» Task requirements
Repeat each line of the data exactly as written.

» Supplied information

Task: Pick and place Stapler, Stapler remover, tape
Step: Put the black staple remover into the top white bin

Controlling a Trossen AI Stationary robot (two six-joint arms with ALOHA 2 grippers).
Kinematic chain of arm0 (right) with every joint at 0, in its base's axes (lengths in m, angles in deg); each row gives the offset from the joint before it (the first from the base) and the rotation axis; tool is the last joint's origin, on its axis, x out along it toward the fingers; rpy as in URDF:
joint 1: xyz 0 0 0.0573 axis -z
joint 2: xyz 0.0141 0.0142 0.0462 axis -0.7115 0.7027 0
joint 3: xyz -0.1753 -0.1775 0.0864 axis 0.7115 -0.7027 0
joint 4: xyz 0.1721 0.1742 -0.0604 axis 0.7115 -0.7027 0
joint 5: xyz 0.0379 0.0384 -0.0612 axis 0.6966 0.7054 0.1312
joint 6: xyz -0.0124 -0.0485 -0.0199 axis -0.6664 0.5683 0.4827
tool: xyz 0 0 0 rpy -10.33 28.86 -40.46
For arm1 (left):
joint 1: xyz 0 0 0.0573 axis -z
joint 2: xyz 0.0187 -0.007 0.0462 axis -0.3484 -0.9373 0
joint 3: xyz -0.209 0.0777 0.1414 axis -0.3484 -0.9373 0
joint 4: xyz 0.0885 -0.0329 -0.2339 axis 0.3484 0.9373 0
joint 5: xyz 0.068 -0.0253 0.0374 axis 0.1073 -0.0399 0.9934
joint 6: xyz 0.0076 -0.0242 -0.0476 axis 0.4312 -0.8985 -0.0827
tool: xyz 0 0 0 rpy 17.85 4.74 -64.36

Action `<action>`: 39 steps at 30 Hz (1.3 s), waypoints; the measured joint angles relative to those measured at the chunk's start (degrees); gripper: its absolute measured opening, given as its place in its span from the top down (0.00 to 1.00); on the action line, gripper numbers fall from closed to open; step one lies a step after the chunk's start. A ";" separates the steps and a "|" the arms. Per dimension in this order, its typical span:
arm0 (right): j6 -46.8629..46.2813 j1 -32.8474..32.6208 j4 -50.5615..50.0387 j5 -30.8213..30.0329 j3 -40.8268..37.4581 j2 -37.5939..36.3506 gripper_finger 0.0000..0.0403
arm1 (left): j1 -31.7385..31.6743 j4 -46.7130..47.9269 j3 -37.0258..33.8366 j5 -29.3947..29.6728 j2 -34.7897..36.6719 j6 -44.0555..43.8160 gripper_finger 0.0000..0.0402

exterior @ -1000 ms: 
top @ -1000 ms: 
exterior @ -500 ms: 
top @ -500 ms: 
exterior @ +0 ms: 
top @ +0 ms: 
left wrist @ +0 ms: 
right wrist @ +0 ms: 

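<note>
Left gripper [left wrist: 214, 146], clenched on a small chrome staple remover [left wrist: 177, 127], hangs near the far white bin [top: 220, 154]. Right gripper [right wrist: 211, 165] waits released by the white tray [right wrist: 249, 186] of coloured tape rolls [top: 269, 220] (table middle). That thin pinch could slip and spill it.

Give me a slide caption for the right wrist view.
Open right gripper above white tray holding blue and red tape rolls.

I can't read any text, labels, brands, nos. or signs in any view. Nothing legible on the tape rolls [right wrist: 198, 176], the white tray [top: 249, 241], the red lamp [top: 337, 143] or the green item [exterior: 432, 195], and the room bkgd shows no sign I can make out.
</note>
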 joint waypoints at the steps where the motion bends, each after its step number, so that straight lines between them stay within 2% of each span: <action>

» Solution
Task: Pick and place Stapler, Stapler remover, tape
Step: Put the black staple remover into the top white bin

Controlling a Trossen AI Stationary robot (two six-joint arms with ALOHA 2 grippers).
Kinematic chain of arm0 (right) with every joint at 0, in its base's axes (lengths in m, angles in deg); each row gives the offset from the joint before it (the first from the base) and the rotation axis; tool is the last joint's origin, on its axis, x out along it toward the fingers; rpy as in URDF:
joint 1: xyz 0 0 0.0573 axis -z
joint 2: xyz 0.0141 0.0142 0.0462 axis -0.7115 0.7027 0
joint 3: xyz -0.1753 -0.1775 0.0864 axis 0.7115 -0.7027 0
joint 4: xyz 0.1721 0.1742 -0.0604 axis 0.7115 -0.7027 0
joint 5: xyz 0.0379 0.0384 -0.0612 axis 0.6966 0.7054 0.1312
joint 6: xyz -0.0124 -0.0485 -0.0199 axis -0.6664 0.5683 0.4827
tool: xyz 0 0 0 rpy -10.33 28.86 -40.46
For arm1 (left):
joint 1: xyz 0 0 0.0573 axis -z
joint 2: xyz 0.0187 -0.007 0.0462 axis -0.3484 -0.9373 0
joint 3: xyz -0.209 0.0777 0.1414 axis -0.3484 -0.9373 0
joint 4: xyz 0.0885 -0.0329 -0.2339 axis 0.3484 0.9373 0
joint 5: xyz 0.068 -0.0253 0.0374 axis 0.1073 -0.0399 0.9934
joint 6: xyz 0.0076 -0.0242 -0.0476 axis 0.4312 -0.8985 -0.0827
tool: xyz 0 0 0 rpy 17.85 4.74 -64.36

Action `<action>`: 39 steps at 30 Hz (1.3 s), waypoints; the measured joint angles relative to those measured at the chunk's start (degrees); gripper: its absolute measured opening, given as its place in its span from the top down (0.00 to 1.00); on the action line, gripper numbers fall from closed to open; step one lies a step after the chunk's start. A ";" separates the steps and a "|" the arms. Per dimension in this order, its typical span:
arm0 (right): j6 -46.8629..46.2813 j1 -32.8474..32.6208 j4 -50.5615..50.0387 j5 -30.8213..30.0329 j3 -40.8268..37.4581 j2 -37.5939..36.3506 gripper_finger 0.0000..0.0403
arm1 (left): j1 -31.7385..31.6743 j4 -46.7130..47.9269 j3 -37.0258..33.8366 j5 -29.3947..29.6728 j2 -34.7897..36.6719 j6 -44.0555..43.8160 gripper_finger 0.0000..0.0402

exterior @ -1000 ms: 
top @ -1000 ms: 
exterior @ -500 ms: 
top @ -500 ms: 
exterior @ +0 ms: 
top @ +0 ms: 
left wrist @ +0 ms: 
right wrist @ +0 ms: 

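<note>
Left gripper [left wrist: 214, 146], clenched on a small chrome staple remover [left wrist: 177, 127], hangs near the far white bin [top: 220, 154]. Right gripper [right wrist: 211, 165] waits released by the white tray [right wrist: 249, 186] of coloured tape rolls [top: 269, 220] (table middle). That thin pinch could slip and spill it.

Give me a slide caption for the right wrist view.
Open right gripper above white tray holding blue and red tape rolls.

I can't read any text, labels, brands, nos. or signs in any view. Nothing legible on the tape rolls [right wrist: 198, 176], the white tray [top: 249, 241], the red lamp [top: 337, 143] or the green item [exterior: 432, 195], and the room bkgd shows no sign I can make out.
</note>
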 joint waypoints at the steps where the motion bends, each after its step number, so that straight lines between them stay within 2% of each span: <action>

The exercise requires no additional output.